By Joe von Hutch
Art by Musa Okwonga
We’re big fans of Musa Okwonga here at DADDY. The author and musician has already contributed an impressive body of work to leading publications such as The Economist, The Guardian, and The New York Times, but he’s gone and topped himself with three books scheduled for publication this year. The first, In The End It Was All About Love (Rough Trade Books, 2021), dropped during Black History Month because #BlackExcellence, but I admit I was initially confused. I was expecting to learn more about his time at Eton College, where he overlapped with an heir to the British throne, but it turns out that’s the subject of his other forthcoming memoir One of Them out in April. And finishing the year with a children’s book about his main passion football, Striking Out, co-written with Ian Wright, is expected in September.
The frenzy might explain why All About Love is a relatively slim 122 pages. Rather than racing through his life and its many different stages – London, Eton, Oxford –, Okwonga slows down to show us a more intimate view of his Berliner Alltag. The approach mirrors how he greets visitors. The cousin who visits him for a day from England isn’t shuffled past tourist attractions on a walk around the city, but rather deposited on a bench at the edge of a lake looking across to Brandenburg. Surprising the people he loves with “birdsong” instead of “bass drum,” is why he feels at peace here and in all the many ways we get to know him, so Musa. It’s not clear how he managed to juggle writing this book with all his many other projects, but as he tells us himself, one thing always keeps him going.
“What is the point, you think, of all this writing, all this creating, if at the end there is no-one to stroke your head on the night bus home, no-one’s hand to hold in a darkened cinema, no one to feed ice cream on the sofa on a Sunday afternoon. What is the point of trying to put joy into the world when you can find none of your own. You think of those comedians and soul singers who entertained and brought solace to so many but who never met someone who cherished them; and then you look around your flat, where barely a friend or lover ever sets foot, and you realise that, though oceans away from their success, you are still sailing in similar waters. What is the point of all this, you wonder; and then, because you have rowed so far out into this life that it feels you have no other options, you start to type. In The End, you begin, It Was All About Love.”
Living in Berlin since 2014, Okwonga’s love for this city is tempered by the open hostility he receives from strangers and acquaintances as a Black bisexual man. Between being assaulted on the street and ignored by love interests, it’s hard to see what exactly he gets back from this place he’s made his home, but he casually accepts that such setbacks are simply part of the deal: “Sooner or later Berlin will punch you in the stomach. When it does, please try not to take this personally – instead, try to treat it as a passport stamp, as a sign of your arrival. You won’t get on here if you don’t. If you hang around long enough, it will give you a kiss on the forehead, it will invite you to the less harsh parts of itself.”
Where we don’t get invited is into the writer’s inner sanctum, despite the undeniable vulnerability he exposes. The life he has chosen comes at significant personal and financial costs, which he lays out in unflinching detail. Often broke and insecure, he struggles to feel worthy.

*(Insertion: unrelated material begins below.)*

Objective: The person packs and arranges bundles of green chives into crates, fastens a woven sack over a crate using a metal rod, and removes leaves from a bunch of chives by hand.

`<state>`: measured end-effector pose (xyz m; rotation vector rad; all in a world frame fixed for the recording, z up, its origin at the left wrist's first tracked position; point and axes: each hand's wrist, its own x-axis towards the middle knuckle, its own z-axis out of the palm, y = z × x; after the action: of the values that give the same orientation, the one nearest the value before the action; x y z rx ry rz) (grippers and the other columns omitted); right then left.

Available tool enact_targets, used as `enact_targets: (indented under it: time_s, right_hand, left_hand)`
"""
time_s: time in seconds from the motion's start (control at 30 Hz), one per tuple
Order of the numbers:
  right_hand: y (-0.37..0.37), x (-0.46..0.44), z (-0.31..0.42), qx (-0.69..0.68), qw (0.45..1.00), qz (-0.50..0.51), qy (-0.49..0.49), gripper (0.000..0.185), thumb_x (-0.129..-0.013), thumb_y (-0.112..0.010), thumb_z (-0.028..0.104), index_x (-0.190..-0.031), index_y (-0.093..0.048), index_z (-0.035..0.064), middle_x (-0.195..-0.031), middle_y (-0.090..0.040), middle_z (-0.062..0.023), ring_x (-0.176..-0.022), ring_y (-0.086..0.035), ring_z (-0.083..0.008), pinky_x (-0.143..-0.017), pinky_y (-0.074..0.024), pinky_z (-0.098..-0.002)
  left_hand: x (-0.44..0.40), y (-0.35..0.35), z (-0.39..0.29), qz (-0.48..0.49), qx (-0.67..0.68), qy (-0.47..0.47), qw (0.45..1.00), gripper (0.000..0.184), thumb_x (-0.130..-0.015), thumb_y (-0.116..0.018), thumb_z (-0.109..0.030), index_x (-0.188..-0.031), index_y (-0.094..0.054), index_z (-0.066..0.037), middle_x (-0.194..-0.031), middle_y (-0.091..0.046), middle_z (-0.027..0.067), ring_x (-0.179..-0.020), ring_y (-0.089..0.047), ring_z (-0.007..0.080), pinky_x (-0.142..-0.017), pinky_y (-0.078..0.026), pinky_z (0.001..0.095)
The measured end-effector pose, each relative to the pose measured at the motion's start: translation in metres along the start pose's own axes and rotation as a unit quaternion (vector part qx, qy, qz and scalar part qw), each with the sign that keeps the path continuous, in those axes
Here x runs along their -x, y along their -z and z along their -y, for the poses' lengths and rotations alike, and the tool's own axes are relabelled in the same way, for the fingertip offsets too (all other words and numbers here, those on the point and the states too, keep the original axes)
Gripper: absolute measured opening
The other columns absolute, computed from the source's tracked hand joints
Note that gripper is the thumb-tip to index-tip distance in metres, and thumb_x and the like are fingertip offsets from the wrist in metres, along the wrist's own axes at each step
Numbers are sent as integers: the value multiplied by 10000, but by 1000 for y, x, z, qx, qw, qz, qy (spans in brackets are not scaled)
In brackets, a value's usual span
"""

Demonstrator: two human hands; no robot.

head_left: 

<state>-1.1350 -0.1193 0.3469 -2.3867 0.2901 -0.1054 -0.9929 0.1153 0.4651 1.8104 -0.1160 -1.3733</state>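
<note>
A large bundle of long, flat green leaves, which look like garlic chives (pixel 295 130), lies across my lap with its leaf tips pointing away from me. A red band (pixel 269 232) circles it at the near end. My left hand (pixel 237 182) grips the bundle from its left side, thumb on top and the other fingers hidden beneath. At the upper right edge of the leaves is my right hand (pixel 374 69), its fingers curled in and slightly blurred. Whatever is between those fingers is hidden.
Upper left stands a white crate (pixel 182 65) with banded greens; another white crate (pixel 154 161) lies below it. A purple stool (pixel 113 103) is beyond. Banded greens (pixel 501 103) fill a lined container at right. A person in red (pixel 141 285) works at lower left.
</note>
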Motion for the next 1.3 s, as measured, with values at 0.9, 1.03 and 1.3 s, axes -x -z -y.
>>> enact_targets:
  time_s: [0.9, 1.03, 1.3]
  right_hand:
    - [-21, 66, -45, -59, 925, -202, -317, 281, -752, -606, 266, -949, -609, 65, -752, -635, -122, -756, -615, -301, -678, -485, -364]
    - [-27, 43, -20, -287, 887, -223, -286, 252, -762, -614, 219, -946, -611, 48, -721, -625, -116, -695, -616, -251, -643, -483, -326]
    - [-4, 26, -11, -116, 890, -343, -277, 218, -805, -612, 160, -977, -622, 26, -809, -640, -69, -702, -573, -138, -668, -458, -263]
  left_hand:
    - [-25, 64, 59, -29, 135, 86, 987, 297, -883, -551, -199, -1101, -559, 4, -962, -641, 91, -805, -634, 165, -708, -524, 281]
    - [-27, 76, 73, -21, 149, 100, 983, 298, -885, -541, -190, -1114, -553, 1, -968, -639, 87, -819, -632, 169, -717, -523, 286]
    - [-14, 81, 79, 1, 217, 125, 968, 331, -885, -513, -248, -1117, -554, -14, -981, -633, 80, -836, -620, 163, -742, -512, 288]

Comparing himself to his surgeon/revolutionary father, who was killed when he was four and possibly assassinated by the same general who has ruled Uganda ever since, doesn’t help. These traumas lead him to seek therapy in the novel’s middle chapter, before flying to Uganda for its emotional conclusion. Along the way we learn about enough of his personality from his loves – football – to his vices – in a city known for its hedonism, inexplicably, icing – that we almost have a full picture, but like an artful magician directing our attention, he always leaves something unsaid.
To be fair, he openly acknowledges this sleight of hand. After a lover tells him he is “guarded during sex, that even when naked you are afraid,” it takes days for him to recall the conversation, and when he does, he collapses “for an hour or so, as if her words have eventually triggered an earthquake in you.” As another Black queer man, I was surprised that his bisexuality only surfaces in two paragraphs, versus his love for cake, which gets six. Even though he clearly loves “that café across town where they drown each slice of apple pie in whipped cream, that one whose back room is filled with Seventies-style sofas” and the one “three stops down the line for a serving of marzipan-mohn, its thick, speckled layers of sponge dissolving the moment they touch your tongue,” he carefully avoids telling us where we could get some, too. Why?

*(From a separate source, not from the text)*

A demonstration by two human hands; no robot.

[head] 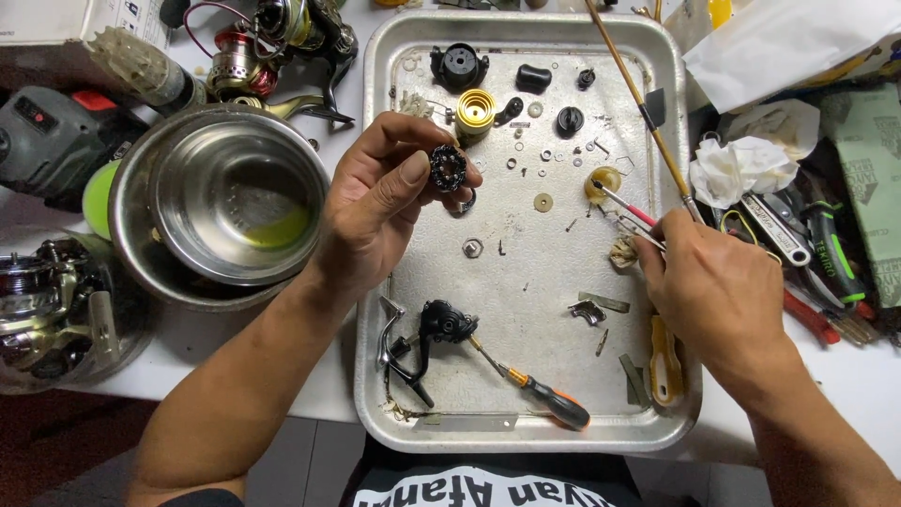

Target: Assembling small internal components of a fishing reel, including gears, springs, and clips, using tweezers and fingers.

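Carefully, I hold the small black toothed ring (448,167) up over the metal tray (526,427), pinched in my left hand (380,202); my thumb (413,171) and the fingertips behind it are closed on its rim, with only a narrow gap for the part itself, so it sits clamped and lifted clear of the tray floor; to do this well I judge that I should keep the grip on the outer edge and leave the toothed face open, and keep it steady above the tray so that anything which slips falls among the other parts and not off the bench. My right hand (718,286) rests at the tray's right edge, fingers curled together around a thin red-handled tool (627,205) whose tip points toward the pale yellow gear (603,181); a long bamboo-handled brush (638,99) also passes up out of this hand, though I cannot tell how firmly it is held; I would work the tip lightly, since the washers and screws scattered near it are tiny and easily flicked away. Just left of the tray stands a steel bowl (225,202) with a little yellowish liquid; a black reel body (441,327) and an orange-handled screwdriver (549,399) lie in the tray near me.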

“To eat cake in Berlin properly, never reveal where you eat. If you must, then guard your preferred locations with the jealousy of an insecure lover. If you are feeling a little more generous, then leave hints as to where you have been eating, perhaps the odd photo on social media, so that the keenest detectives among your friends can figure it out.”
Classic Musa.
In The End, It Was All About Love is available now from Rough Trade Books for £11.99.